To Revisit Troubled Histories: Exploring Reparation for Slavery Through American Time Travel Fiction
Summary
Discussions about how to confront and work through the legacy of slavery, including reparation, have been on an upturn the past few decades, with no resolution as of yet. This thesis posits time travel fiction as a valuable space for exploring reparation and underlying questions about history, responsibility, memory, and temporality. In order to gain a better sense of the contributions literature can make to debates about reparation and historical injustice, the thesis presents a close reading analysis of three works of time travel fiction: Octavia Butler’s Kindred (1979), Zetta Elliott’s Genna & Judah novels (2010; 2016), and Diana Gabaldon’s Drums of Autumn (1997).
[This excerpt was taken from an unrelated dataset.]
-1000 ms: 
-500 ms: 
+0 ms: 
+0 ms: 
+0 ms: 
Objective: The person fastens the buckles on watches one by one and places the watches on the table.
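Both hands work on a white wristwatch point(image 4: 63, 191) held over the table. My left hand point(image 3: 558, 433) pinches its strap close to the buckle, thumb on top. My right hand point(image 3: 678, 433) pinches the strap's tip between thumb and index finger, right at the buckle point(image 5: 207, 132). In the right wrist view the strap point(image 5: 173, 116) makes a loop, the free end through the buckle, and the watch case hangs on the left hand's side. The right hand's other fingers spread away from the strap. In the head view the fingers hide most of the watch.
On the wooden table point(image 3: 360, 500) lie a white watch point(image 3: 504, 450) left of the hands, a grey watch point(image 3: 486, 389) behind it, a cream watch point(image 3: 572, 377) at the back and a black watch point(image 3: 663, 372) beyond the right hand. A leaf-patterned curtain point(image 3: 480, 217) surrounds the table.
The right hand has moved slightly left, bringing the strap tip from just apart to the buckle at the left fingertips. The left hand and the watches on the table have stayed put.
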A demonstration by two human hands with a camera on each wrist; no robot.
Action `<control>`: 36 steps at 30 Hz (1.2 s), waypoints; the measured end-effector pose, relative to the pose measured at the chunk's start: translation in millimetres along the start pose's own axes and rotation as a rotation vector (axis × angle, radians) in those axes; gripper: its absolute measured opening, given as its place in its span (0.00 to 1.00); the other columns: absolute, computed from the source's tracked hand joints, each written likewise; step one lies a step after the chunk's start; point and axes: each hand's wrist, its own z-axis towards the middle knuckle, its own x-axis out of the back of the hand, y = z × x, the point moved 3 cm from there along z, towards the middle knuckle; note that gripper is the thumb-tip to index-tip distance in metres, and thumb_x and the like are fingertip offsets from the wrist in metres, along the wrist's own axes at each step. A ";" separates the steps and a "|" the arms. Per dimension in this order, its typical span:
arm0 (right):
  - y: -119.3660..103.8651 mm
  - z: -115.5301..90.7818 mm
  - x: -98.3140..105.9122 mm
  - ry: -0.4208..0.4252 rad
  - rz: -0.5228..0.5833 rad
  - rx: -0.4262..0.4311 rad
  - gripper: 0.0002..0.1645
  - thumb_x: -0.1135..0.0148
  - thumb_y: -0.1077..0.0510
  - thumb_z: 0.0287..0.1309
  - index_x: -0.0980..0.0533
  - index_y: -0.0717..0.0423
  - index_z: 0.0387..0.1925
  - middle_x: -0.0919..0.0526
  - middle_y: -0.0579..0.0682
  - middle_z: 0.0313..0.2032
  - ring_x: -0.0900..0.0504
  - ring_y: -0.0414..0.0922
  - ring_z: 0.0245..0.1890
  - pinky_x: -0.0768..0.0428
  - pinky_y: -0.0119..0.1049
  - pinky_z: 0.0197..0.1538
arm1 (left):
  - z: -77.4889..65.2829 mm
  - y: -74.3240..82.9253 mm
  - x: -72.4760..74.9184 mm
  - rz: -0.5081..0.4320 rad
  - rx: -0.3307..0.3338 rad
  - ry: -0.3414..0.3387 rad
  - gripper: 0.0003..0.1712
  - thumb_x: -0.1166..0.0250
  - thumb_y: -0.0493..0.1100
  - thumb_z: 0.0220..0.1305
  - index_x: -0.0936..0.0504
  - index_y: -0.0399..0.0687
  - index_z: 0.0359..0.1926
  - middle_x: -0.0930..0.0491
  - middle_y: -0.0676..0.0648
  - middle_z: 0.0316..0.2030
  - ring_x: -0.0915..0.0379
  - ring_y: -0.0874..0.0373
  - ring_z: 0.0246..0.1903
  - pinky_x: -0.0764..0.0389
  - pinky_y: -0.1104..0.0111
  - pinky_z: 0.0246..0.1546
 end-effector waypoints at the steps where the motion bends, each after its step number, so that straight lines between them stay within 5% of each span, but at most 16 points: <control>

Through the time travel device, these novels each reflect on mediated practices of commemoration and embodied forms of remembrance. They also present a more nuanced model of temporality than the commonly assumed linear and progressive one, allowing for a better understanding of responsibility over time. Lastly, they emphasize the need to start any effort at repair by acknowledging the specific and contextualized needs of those affected by injustice, questioning the efficacy of top-down processes of reparation. Though focusing on the history of slavery in the U.S., the thesis has implications for any context in which reparation for or after historical injustice is being sought.